# Spinning Combo for distance(yeah again)



## bendependent (Jun 19, 2009)

I have a bg 30 paired with a 9'3" airwave elite and a Shimano baitrunner 8000d paired with a 10' airwave elite. I'm only getting about 70 yards with both. I'm thinking that there is room for improvement. Do I need casting lessons or am I on par with the gear that I am using?


----------



## Mastrbaitr (May 7, 2014)

theres room for improvement. what size line you using? bay fishing only needs about 15-20 lb test max. braid or mono?


----------



## fishiker (Dec 10, 2015)

I'm not an expert but it would help to know more about the line and weight you are throwing.


----------



## Mastrbaitr (May 7, 2014)

9 to 10 ft rods....I would think 2-5 oz, 6 max.


----------



## Sandcrab (Mar 20, 2002)

Look for Mr Mark Edwards - he's an expert on distance casting with a spinning setup...

Sandcrab


----------



## bendependent (Jun 19, 2009)

I'm using 15lb mono with a 30lb shockleader. I toss 4oz. Weights


----------



## Mastrbaitr (May 7, 2014)

Are u using both arms? I was taught that the little extra snap you can produce by pulling back on the butt of the rod will increase your distance. I have definitely seen an marked improvement in my casting distance. I'm working on my timing and power curve to increase the efficiency of my swing. Every once in a while I'll hit it just right and you don't even feel the weight anymore then boom your bait goes screaming out.


----------



## dsurf (Aug 5, 2003)

Focus on technique before refining gear........technique is the biggest share holder of distance casting components.


----------



## Orest (Jul 28, 2003)

Go to YouTube and search for Tommy Farmer and Terry Carroll casting videos. 

Watch and learn.


----------



## fish bucket (Dec 5, 2002)

casting lessons will help for sure but better gear will help too
just going to a decent 12-13' rod and a long cast reel with 20# braid should give you 40-50 yards easily


----------



## Tommy (Jan 24, 2001)

A casting lesson with a competent teacher is the best bang for the buck there is. Learning the fundamentals and applying them to your cast is the "secret" to distance.

That being said...

A longer rod will (to a point) cast farther than a shorter rod. For most people 12-13' is comfortable when going for distance. A good quality carbon fiber rod will outperform fiberglass. 

You need to match the rod to the payload that you are throwing. Try to stay in the middle of the rod rating for best performance. 

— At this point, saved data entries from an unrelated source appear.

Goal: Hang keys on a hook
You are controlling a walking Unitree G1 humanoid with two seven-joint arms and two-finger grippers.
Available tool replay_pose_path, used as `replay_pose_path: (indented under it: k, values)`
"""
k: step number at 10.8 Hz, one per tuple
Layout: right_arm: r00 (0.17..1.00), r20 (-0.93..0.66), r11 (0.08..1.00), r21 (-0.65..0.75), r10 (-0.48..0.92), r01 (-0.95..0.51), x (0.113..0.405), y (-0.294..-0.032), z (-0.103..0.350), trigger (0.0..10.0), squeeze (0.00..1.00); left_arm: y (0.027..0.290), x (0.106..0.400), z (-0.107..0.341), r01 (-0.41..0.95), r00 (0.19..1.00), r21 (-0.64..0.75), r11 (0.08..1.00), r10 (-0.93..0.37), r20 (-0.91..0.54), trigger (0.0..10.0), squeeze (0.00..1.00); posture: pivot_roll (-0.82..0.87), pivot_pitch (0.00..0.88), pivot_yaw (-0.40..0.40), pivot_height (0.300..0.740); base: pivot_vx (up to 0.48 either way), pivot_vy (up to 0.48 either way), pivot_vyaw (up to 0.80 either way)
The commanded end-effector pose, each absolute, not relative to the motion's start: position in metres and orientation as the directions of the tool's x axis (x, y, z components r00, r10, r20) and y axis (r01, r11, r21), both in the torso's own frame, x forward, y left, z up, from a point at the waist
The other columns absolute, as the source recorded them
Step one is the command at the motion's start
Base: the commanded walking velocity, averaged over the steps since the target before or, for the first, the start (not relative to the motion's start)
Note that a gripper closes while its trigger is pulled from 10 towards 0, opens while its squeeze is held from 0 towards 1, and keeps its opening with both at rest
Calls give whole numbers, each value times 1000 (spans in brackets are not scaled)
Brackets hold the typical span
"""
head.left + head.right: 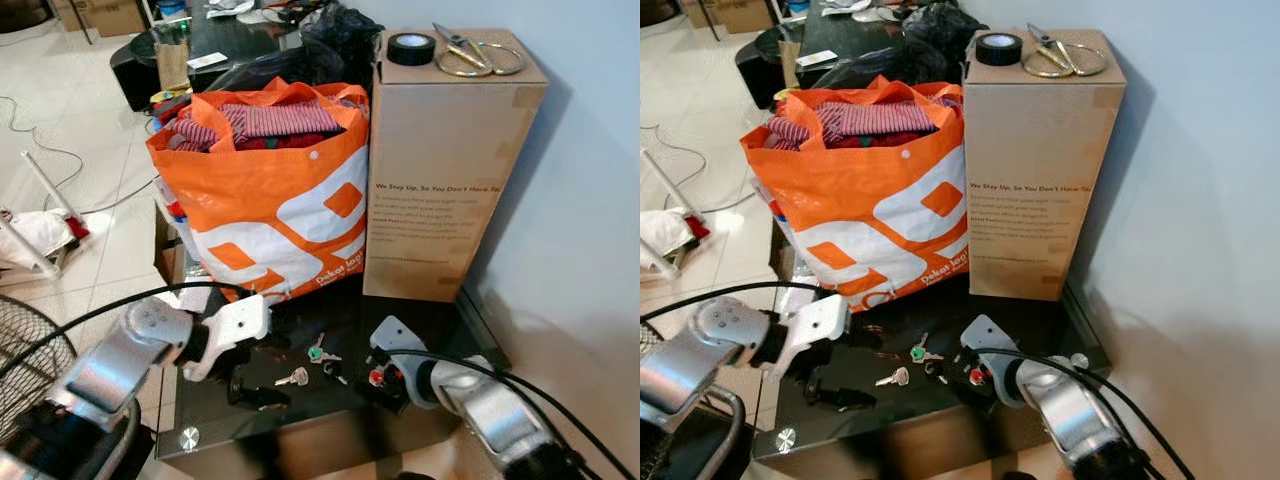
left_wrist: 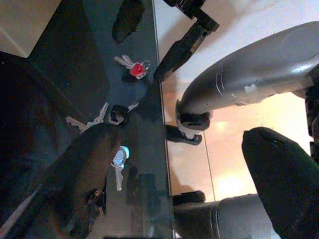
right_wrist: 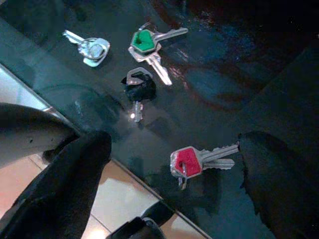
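Left gripper (image 1: pixel 262 392) hovers low over the table (image 1: pixel 200 410), fingers apart, nothing in them; silver key (image 1: pixel 293 377) lies just off its tips. Next the green key (image 1: pixel 316 353), then the black key (image 3: pixel 138 92), all flat on dark glass. Red key (image 3: pixel 188 161) sits near the table's front edge, between the spread fingers of our right gripper (image 3: pixel 172 172), which is open and empty. Keys look light, rigid, thin metal with plastic caps; on slick glass they'll likely skate when nudged, so we'd pinch the red one across its capped head or ring, not the blade. Behind: soft orange bag (image 1: pixel 270 200) stuffed with striped cloth, then a stiff cardboard box (image 1: pixel 450 160) carrying tape (image 1: pixel 411 47) and scissors (image 1: pixel 478 52). No hook spotted.
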State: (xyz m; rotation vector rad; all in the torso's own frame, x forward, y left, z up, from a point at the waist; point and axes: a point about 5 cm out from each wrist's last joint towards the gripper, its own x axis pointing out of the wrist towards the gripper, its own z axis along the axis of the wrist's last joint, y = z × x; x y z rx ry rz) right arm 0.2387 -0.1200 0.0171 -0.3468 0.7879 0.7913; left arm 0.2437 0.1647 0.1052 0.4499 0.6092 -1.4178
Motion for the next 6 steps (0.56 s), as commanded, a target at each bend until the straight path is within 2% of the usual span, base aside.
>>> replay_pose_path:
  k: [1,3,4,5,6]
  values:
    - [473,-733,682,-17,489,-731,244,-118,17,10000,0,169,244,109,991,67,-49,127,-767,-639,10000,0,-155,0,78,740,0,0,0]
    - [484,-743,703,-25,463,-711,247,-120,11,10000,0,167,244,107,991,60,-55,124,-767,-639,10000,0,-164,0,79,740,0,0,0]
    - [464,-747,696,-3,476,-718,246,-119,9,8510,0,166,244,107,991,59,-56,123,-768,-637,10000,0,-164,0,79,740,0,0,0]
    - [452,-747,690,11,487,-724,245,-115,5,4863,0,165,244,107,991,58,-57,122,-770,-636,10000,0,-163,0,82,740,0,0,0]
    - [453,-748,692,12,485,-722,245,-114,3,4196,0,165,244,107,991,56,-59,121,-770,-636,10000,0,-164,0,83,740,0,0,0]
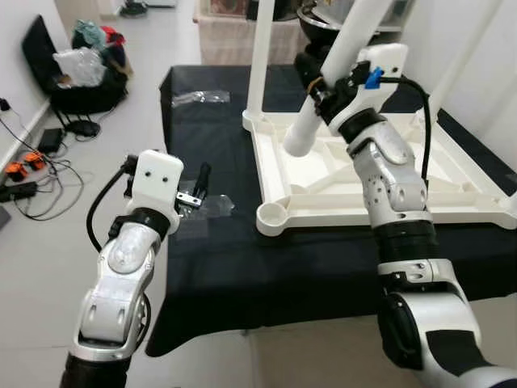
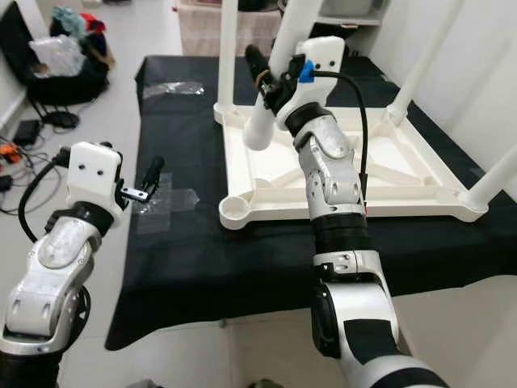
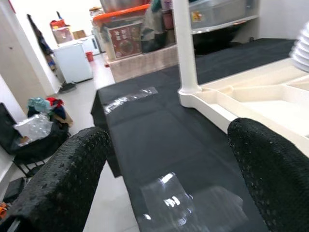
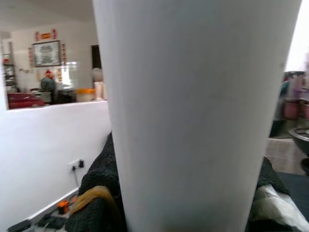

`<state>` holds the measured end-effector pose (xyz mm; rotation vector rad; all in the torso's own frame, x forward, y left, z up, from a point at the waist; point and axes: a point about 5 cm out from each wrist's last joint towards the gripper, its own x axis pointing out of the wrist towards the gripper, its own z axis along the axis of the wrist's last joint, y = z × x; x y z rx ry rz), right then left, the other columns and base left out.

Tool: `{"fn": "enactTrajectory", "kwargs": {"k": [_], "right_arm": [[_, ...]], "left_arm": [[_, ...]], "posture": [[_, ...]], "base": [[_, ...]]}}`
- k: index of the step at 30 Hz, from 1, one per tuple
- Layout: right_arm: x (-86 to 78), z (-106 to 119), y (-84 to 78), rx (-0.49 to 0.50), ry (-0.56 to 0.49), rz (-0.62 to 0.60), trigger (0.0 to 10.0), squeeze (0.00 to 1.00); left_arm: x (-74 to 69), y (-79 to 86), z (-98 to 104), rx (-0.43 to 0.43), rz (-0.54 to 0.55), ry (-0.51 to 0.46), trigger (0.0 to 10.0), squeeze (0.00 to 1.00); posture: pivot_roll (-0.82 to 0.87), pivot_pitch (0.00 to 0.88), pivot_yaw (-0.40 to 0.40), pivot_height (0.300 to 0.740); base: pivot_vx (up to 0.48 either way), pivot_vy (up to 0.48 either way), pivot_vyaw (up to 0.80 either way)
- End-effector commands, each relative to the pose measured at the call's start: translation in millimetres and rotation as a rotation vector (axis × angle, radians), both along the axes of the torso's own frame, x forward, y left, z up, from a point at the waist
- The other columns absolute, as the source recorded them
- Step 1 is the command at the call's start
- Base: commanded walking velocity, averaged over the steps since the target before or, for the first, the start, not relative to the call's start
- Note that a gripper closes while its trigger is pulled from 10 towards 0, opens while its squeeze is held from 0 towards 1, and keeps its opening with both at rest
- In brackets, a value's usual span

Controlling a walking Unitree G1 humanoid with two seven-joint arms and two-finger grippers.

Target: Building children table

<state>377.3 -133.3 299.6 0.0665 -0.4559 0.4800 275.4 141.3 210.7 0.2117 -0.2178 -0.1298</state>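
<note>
The white table top (image 1: 452, 204) lies upside down on the black-clothed table. My right gripper (image 1: 321, 84) is shut on a loose white leg (image 1: 343, 56), which it holds tilted. The leg's lower end (image 1: 297, 142) hangs over the inside of the top, apart from the empty round socket (image 1: 273, 216) at the near left corner. The leg fills the space between the right fingers (image 4: 96, 193). My left gripper (image 1: 197, 189) is open over a clear plastic bag (image 1: 214, 207) on the cloth, with nothing between its fingers (image 3: 67, 179). Another leg (image 1: 259, 56) stands upright in the far left corner.
Two more legs (image 2: 420, 65) (image 2: 494, 179) stand at the right corners. A second clear bag (image 1: 199, 98) lies at the far left of the cloth. On the floor to the left are cables and plugs (image 1: 23, 166) and a black seat piled with clothes (image 1: 81, 69).
</note>
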Motion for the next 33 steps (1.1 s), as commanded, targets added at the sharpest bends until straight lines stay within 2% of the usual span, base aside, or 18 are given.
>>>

A couple of fundamentals to work on;

Get you arms extended out and away from you body and keep them there as you turn into the cast. Punch and pull. LOOK UP 45 degrees above your target. Start slow and finish fast.

Tommy


----------



## bendependent (Jun 19, 2009)

Thanks guys


----------



## markedwards (Jan 29, 2001)

Sandcrab said:


> Look for Mr Mark Edwards - he's an expert on distance casting with a spinning setup...
> 
> Sandcrab


Never heard of him


----------



## ez2cdave (Oct 13, 2008)

markedwards said:


> Never heard of him


Yeah, he must be an "urban legend" . . . Supposed to have thrown over 250 yds. with a spinner . . . LOL !!!

Great to hear from you again, Mark !

Dave


----------



## bendependent (Jun 19, 2009)

I drive a accord sedan. I can barely fit my rods in the backseat so increased rod length is out of the question(for now). How much distance can realistically expect with my current set up?


----------



## markedwards (Jan 29, 2001)

Besides all the advice that has been given switch to 20lb braid and keep the shockleader and let us know how that works for you. Good luck and go get em!


----------



## Orest (Jul 28, 2003)

You still praticing where all residents are resting?


----------